- Bernd Niquet:: Prechters Dow-Jones-unter-1.000-Punkte-These - Peter der Große, 20.09.2002, 17:31
Bernd Niquet:: Prechters Dow-Jones-unter-1.000-Punkte-These
-->Prechters Dow-Jones-unter-1.000-Punkte-These
Der DAX mit nach unten geknackter 3.000er Marke und der Dow mit unterschrittener 8.000er Marke. Was für ein Anlass, sich einmal dem wirklichen Pessimismus zu widmen, wie er uns beispielsweise aus Robert Prechters These von der deflationären Depression mit einem Dow Jones von unter 1.000 (!) Punkten entgegenspringt (Prechter, R., Conquer the Crash, Chichester 2002).
Prechter ist Elliottwellen-Theoretiker und kann daher, was sich uns anderen Menschen jedoch verbietet, die Komplexität der Welt auf zwei sehr einfache (und hier vielleicht etwas flapsig formulierte) Lehrsätze reduzieren:
1. What goes up must (sooner or later) come down.
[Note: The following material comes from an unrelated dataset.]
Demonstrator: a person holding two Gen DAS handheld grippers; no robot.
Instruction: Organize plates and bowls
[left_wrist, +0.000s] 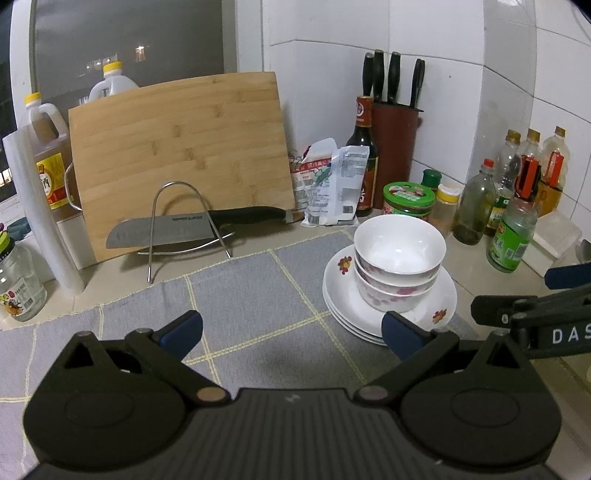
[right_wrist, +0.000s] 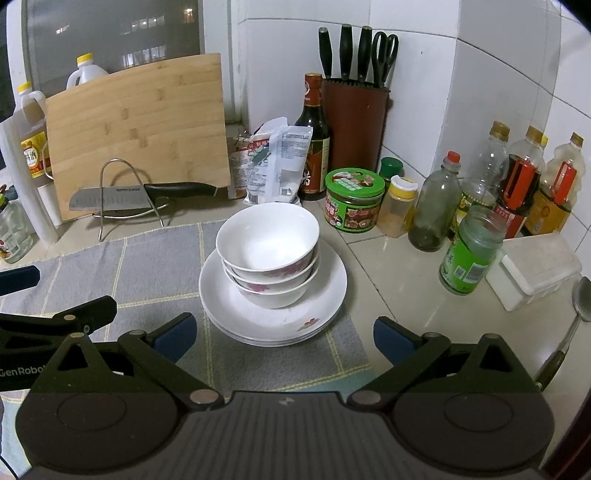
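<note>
Three nested bowls (right_wrist: 267, 254) sat on stacked plates (right_wrist: 273, 317) near the cloth's (right_wrist: 147, 266) right edge, mid-bench. Both the left gripper (left_wrist: 291, 332) and right gripper (right_wrist: 282, 334) were spread, empty. Best to pinch the top bowl's rim squarely and lift straight (nested bowls may cling).
</note>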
2. Es geht immer drei Mal hoch und anschließend jeweils drei Mal wieder herunter.
Wir werden also nach Prechter, völlig klar, letztlich wieder da landen, wo wir vor Jahren und Jahrzehnten einmal begonnen haben. Doch schauen wir einmal auf den ökonomischen Sinn, mit dem Prechter seinen formalen Prognoserahmen füllt. Warum soll es dieses Mal so schlimm werden? Warum liegt der größte Teil des Kreuzigungs-Ganges noch vor uns?
Prechters Wirtschaftsbild ist monokausal und simpel. Seine theoretischen Hauptbestandteile lauten:
1."Major stock market declines lead directly (!) to depressions." (S. 18)
2."Inflation is an increase in the volume of money and credit relative to available goods" and"Deflation is a contraction in the volume of money and credit relative to available goods." (S. 87)
Damit ist der Rahmen gezimmert: Die Märkte sind gefallen - und werden auf Basis der Elliottwellen-Prognose noch viel weiter fallen - weshalb die Wirtschaft schrumpft, Kredite notleidend werden und Geld- und Kreditmenge gleichermaßen schrumpfen:"Total credit will contract, so bank deposits will contract, so the supply of money will contract, all with the same degree of laverage with which they were initially expanded." (S. 111)
Doch kann die Zentralbank nichts dagegen tun? Hier findet sich bei Prechter einerseits ökonomisches Kabarett, andererseits jedoch auch berechtigte Sorge: Denn wenn die Zentralbank jetzt die Geldmenge ausdehnt, dann führt das bei Prechter erstens dazu, dass die neuen Dollars (bei gleichbleibender Gütermenge) nur dadurch einen Wert erlangen, dass die bisher kursierenden Dollars an Wert verlieren. (S. 100) Das jedoch ist bestenfalls spaßig und zeigt, dass die Bindung von inflationären und deflationären Impulsen ausschließlich an die Geldmenge ökonomisch viel zu kurz greift. Andererseits kann die Zentralbank jedoch selbst keinen Kredit vergeben und nur bisher vorhandene Aktiva liquide machen. Doch tut sie das zu expansiv, so kann sie das Vertrauen in ihre Währung auch verspielen (S. 130).
Das sollte man durchaus ernst nehmen, doch um hieraus eine epochale Krise ableiten zu können, müsste es schon mit dem (ökonomischen) Teufel zugehen. Apriori auf einen derartigen Effekt zu setzen, hat sicherlich mehr damit zu tun, dass Elliottwellen-Paradigma auf"Teufel komm heraus" ökonomisch zu unterfüttern als das prognostizierte Szenario ökonomisch abzuleiten. Zudem Prechter sowieso stets am Rande des Zirkelschlusses herumturnt, nach welchem der Marktverfall erst aus einem"economic downturn", den er jedoch selbst verursacht hat, letztlich seine eigene Rechtfertigung bezieht.
Insgesamt also nicht viel Neues: Natürlich kann es tatsächlich so schlimm kommen, wie Prechter das jetzt prognostiziert. Doch dazu müssen in der Tat alle Ampeln gleichzeitig auf rot springen. Auch das kann natürlich passieren. Einen derartigen Unfall jedoch als"allgemeine" Theorie zu verkaufen, ist bestenfalls Scharlatanerie. Und nicht einmal eine gut gemachte.